_Dataset section_:
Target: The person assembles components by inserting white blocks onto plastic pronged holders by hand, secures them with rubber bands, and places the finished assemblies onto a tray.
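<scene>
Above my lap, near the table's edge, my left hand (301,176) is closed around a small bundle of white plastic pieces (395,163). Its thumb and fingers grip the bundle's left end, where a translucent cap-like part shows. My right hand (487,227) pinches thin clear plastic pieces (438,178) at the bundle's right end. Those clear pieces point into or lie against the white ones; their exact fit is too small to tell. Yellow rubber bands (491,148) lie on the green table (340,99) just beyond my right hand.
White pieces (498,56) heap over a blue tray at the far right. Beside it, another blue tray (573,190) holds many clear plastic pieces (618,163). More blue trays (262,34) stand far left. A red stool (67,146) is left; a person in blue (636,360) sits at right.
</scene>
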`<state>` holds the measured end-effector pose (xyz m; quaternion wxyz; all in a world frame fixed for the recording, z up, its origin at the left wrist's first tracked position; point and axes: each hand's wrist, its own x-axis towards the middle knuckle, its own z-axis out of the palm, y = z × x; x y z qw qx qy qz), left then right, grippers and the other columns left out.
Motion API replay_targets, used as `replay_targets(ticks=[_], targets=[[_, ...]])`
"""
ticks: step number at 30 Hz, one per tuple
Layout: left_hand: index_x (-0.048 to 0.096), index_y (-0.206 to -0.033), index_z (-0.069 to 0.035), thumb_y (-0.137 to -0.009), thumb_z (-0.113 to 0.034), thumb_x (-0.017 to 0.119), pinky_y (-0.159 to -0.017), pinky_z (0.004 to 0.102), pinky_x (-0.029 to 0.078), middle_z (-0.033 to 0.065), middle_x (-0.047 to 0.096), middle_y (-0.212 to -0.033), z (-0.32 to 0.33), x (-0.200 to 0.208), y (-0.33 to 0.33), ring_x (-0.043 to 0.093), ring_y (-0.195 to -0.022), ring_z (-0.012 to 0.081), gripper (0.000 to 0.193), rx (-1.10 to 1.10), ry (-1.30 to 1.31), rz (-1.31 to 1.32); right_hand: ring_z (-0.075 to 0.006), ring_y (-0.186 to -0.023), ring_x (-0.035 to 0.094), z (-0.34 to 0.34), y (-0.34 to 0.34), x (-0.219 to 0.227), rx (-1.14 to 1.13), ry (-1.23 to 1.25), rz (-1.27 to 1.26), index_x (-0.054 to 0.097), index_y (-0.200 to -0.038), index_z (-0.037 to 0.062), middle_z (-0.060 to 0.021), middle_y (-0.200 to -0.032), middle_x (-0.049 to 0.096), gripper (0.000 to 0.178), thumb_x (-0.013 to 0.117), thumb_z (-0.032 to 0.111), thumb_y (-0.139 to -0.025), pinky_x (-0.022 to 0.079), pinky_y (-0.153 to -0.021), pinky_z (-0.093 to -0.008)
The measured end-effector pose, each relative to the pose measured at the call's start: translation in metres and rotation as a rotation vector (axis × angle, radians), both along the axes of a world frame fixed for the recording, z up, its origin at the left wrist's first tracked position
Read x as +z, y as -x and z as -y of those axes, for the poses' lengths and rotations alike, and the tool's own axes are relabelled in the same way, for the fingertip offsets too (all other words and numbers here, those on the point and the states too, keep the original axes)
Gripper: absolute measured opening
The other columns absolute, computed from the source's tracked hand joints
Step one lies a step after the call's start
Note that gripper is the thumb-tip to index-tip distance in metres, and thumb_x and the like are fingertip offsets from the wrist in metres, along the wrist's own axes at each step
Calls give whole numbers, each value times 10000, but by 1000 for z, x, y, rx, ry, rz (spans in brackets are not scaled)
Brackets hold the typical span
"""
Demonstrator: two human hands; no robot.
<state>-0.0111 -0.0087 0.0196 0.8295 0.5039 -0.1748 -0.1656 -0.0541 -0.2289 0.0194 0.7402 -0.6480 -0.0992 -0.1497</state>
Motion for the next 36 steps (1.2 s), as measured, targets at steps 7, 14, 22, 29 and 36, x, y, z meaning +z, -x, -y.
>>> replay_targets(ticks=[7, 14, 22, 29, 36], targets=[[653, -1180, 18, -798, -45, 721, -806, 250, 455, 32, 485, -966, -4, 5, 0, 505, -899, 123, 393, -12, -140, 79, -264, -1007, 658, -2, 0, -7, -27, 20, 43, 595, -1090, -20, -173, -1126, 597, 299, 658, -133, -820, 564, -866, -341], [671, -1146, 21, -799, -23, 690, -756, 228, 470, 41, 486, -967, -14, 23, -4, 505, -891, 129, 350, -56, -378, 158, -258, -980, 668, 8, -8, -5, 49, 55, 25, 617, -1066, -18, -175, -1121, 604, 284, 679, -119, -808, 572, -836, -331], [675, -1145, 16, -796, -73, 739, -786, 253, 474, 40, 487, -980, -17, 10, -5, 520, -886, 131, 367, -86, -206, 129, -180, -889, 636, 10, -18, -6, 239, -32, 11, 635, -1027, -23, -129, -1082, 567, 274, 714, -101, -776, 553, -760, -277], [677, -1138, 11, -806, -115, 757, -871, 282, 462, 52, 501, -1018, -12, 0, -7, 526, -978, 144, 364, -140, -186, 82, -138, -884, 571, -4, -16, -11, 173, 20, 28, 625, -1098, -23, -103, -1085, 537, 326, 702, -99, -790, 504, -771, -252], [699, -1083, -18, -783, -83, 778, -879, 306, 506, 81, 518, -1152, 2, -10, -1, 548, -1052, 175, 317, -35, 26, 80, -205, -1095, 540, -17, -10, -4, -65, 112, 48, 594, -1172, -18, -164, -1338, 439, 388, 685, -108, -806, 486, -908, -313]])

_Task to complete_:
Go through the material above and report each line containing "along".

_Problem solution_:
The measured end-effector pose, each relative to the pose measured at the call's start: translation in metres and rotation as a rotation vector (axis × angle, radians), both along the axes of a world frame fixed for the recording, z up, its origin at the left wrist's first tracked position
Note that gripper is the thumb-tip to index-tip distance in metres, and thumb_x and the like are fingertip offsets from the wrist in metres, along the wrist's own axes at each step

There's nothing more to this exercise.